La dette publique n’a cessé de progresser depuis les années 1980. En France, elle est ainsi passée de 20 % du PIB en 1980 à 64% en 2007, bondissant à 77,1 % en 2009 avec la crise. Cette hausse de l’endettement public provient d’un mécanisme simple : les gouvernements commencent par emprunter auprès des actionnaires et des riches qu’ils renoncent à taxer, avant de les protéger ouvertement de l’impôt comme Sarkozy. Le service des intérêts opère ensuite un transfert de richesse au bénéfice des détenteurs des titres de la dette et renforce ainsi leur pouvoir économique et politique. En 2008, le seul paiement des intérêts de la dette représentait 45 milliards d’euros, l’équivalent des trois-quarts du budget de l’éducation nationale.

Les gouvernements ont soumis les finances publiques aux diktats des banques, des fonds d’investissements et des agences de notation. La BCE a été conçue dans cette perspective de protection des intérêts des rentiers. La dette accumulée depuis les années 1990 est une création du capital financier et des gouvernements qui le servent.

En finir avec la soumission volontaire des gouvernements face aux banques et aux fonds de placement financier passe par l’annulation de la dette illégitime.

L’essentiel de la dette est détenu par des banques et fonds d’investissement qui doivent être nationalisés. Il est possible d’annuler la dette illégitime tout en garantissant une pension aux ménages modestes qui détenaient des titres publics.

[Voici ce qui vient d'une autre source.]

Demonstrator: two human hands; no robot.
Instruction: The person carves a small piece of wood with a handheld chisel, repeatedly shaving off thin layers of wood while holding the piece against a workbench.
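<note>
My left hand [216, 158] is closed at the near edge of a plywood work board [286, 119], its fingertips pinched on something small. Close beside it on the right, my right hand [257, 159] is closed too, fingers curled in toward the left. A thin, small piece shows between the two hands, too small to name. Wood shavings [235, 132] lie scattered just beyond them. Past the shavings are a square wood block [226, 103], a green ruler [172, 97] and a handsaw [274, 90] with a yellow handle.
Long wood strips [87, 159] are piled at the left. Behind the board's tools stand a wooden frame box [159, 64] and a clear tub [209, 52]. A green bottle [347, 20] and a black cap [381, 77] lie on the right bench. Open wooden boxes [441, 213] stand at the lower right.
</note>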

La socialisation du système du crédit

Une telle annulation de la dette sape les bases de la domination des grandes institutions financières. Il n’est évidemment pas question de venir les sauver une nouvelle fois, mais au contraire, de mettre en œuvre une appropriation publique et sociale complète du système de crédit. Cette socialisation vise à mettre en place un véritable service public bancaire décentralisé et démocratiquement contrôlé.

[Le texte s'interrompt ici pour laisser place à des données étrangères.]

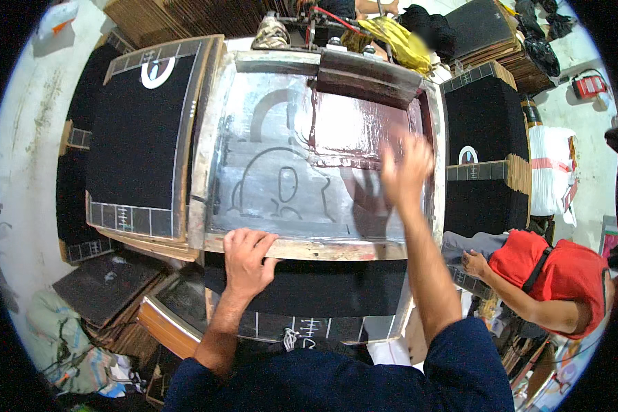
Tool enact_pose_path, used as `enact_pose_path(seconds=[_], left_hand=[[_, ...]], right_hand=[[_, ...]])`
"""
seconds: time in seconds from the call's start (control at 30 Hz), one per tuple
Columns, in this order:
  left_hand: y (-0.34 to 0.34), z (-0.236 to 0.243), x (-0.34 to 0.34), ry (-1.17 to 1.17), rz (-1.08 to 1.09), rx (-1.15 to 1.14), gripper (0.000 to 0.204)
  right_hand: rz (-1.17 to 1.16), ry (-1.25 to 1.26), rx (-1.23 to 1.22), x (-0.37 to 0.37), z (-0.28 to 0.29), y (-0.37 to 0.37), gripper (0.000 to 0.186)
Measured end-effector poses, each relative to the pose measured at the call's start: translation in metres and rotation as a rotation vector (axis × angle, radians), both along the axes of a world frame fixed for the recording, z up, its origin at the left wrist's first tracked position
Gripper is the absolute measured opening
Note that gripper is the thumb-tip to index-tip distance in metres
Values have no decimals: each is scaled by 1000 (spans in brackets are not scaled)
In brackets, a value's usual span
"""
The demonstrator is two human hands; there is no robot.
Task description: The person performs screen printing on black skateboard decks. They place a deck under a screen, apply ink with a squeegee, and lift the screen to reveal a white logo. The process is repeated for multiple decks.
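Note:
A screen-printing frame [302, 248] with a pale wooden rim lies in front of me, over a board covered with black cloth [316, 288]. On its grey mesh [254, 172] show a rounded outline and a curved band. Dark red, shiny ink [357, 123] covers the far right part. A wide squeegee [371, 75] leans at the far end of the frame. My left hand [249, 261] grips the near rim, its fingers curled over the wood. Above the mesh's right side, my right hand [408, 165] is blurred, empty, with thumb and fingers apart.
Boards with black cloth [141, 137] stand on the left, and more cloth-covered boards [484, 123] on the right. A person in red [556, 275] is close at the right, one hand [475, 264] near the frame's corner. Yellow cloth [398, 41] lies beyond the frame.

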State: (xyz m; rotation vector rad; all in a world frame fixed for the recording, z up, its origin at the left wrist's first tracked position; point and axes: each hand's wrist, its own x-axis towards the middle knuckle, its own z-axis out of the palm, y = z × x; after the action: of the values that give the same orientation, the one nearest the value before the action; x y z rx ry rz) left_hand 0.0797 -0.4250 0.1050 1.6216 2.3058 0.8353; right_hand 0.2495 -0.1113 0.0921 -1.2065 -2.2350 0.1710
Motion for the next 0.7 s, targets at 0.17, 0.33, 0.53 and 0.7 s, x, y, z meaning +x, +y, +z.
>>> enact_pose_path(seconds=[0.17, 0.33, 0.53, 0.7], left_hand=[[5, 52, -4, -9, -40, 55, 42], [34, 162, -35, 129, -149, 95, 48], [0, 142, -90, 320, 155, 745, 43], [-97, -43, -192, -1, 563, 194, 57]], right_hand=[[258, -29, -119, 53, 34, -170, 36], [218, 190, 382, 21, 135, -113, 41], [54, 211, 165, -28, 268, -44, 55], [-104, 35, 106, -44, 328, 22, 68]])
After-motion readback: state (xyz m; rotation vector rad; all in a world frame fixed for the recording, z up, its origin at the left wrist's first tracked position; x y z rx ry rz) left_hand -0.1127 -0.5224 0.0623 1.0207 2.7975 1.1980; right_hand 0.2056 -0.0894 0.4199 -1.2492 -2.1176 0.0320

Le contrôle sur la circulation des capitaux, une nécessité pour tous les travailleurs et la population d’Europe

La socialisation du crédit est indissociable du contrôle de la circulation des capitaux et donc des places financières. Elle implique la fermeture des bourses et le contrôle des échanges monétaires. Une telle politique qu’engagerait un gouvernement démocratique des travailleurs ne signifie nullement en repli sur les frontières, un isolement national.

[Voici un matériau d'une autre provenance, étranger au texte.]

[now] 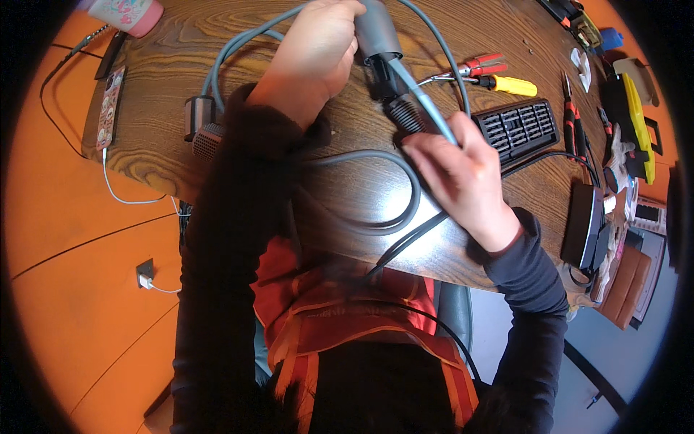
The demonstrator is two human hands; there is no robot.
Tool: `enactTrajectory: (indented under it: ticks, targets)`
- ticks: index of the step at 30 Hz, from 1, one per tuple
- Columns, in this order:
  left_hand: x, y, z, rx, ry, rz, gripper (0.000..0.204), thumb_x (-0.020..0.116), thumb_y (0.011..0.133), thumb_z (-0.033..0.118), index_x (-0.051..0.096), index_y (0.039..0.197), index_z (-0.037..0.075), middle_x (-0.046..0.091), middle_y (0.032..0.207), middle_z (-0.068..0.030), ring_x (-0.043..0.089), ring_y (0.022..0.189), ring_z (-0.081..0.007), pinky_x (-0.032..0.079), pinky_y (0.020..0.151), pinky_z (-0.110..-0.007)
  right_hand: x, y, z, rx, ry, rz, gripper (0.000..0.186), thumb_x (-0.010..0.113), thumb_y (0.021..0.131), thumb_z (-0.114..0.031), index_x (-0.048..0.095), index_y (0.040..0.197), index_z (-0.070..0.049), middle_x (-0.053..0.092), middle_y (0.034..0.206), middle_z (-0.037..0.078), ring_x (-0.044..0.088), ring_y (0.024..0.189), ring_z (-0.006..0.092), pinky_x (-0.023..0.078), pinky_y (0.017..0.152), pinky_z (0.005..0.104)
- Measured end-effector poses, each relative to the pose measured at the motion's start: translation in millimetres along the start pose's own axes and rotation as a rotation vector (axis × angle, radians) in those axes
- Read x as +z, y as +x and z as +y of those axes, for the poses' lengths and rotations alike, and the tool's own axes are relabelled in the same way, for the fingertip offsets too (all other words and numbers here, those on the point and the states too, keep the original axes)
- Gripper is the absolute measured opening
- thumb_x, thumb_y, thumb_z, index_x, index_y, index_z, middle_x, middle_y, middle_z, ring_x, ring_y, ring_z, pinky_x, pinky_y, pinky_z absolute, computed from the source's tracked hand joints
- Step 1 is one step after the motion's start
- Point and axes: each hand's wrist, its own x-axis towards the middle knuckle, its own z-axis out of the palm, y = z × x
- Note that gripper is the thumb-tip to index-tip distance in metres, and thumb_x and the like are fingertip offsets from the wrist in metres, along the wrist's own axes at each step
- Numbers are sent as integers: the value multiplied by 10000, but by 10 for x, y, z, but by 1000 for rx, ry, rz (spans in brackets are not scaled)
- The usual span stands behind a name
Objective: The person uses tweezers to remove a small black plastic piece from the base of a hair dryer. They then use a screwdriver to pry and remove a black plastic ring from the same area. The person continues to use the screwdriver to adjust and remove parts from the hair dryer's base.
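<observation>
Grey appliance body [376,29] sat gripped in left hand [318,47] above the far worktop [166,79]; right hand [463,181] fingers pinched the grey cable [426,105] at the black collar [394,94]. Judgement: steady body, pull cable straight, avoid kinking.

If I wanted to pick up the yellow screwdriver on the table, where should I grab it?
Probably by its thick yellow handle. The screwdriver lies flat on the wooden table, handle pointing right, thin metal shaft pointing left toward the red-handled pliers. Come down from above and pinch the handle across its width; there is bare table on both sides of it.
</observation>
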Motion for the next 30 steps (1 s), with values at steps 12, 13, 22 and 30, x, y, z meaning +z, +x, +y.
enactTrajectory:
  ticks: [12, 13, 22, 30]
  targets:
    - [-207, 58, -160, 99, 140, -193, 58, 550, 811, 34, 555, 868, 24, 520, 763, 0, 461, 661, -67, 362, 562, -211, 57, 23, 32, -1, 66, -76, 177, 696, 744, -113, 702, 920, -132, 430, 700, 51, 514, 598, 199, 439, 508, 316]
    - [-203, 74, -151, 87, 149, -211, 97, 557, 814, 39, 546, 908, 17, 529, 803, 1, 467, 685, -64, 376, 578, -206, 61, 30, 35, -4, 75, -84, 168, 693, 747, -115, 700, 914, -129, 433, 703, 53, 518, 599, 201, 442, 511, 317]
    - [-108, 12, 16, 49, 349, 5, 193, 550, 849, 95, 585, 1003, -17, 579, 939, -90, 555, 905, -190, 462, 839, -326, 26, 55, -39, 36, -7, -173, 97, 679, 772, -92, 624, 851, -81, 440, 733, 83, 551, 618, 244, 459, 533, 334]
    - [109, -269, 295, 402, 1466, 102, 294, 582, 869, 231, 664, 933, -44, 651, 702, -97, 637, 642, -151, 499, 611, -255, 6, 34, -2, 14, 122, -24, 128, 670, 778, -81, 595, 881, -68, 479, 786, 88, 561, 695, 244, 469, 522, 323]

Quel que soit le pays où les travailleurs parviendront les premiers à se mettre en position de ne pas payer la dette illégitime et de socialiser le crédit, les mesures seront accueillies avec enthousiasme par ceux des autres pays. Les formidables mobilisations répétées en Grèce, les appels des syndicats à la grève générale au Portugal, en Italie, le sentiment de révolte profond qui s’est manifesté en Roumanie en attestent. Dès lors qu’il s’agit d’aller vers une Europe des travailleurs, tout gouvernement de rupture anticapitaliste devra se protéger contre la fuite des capitaux.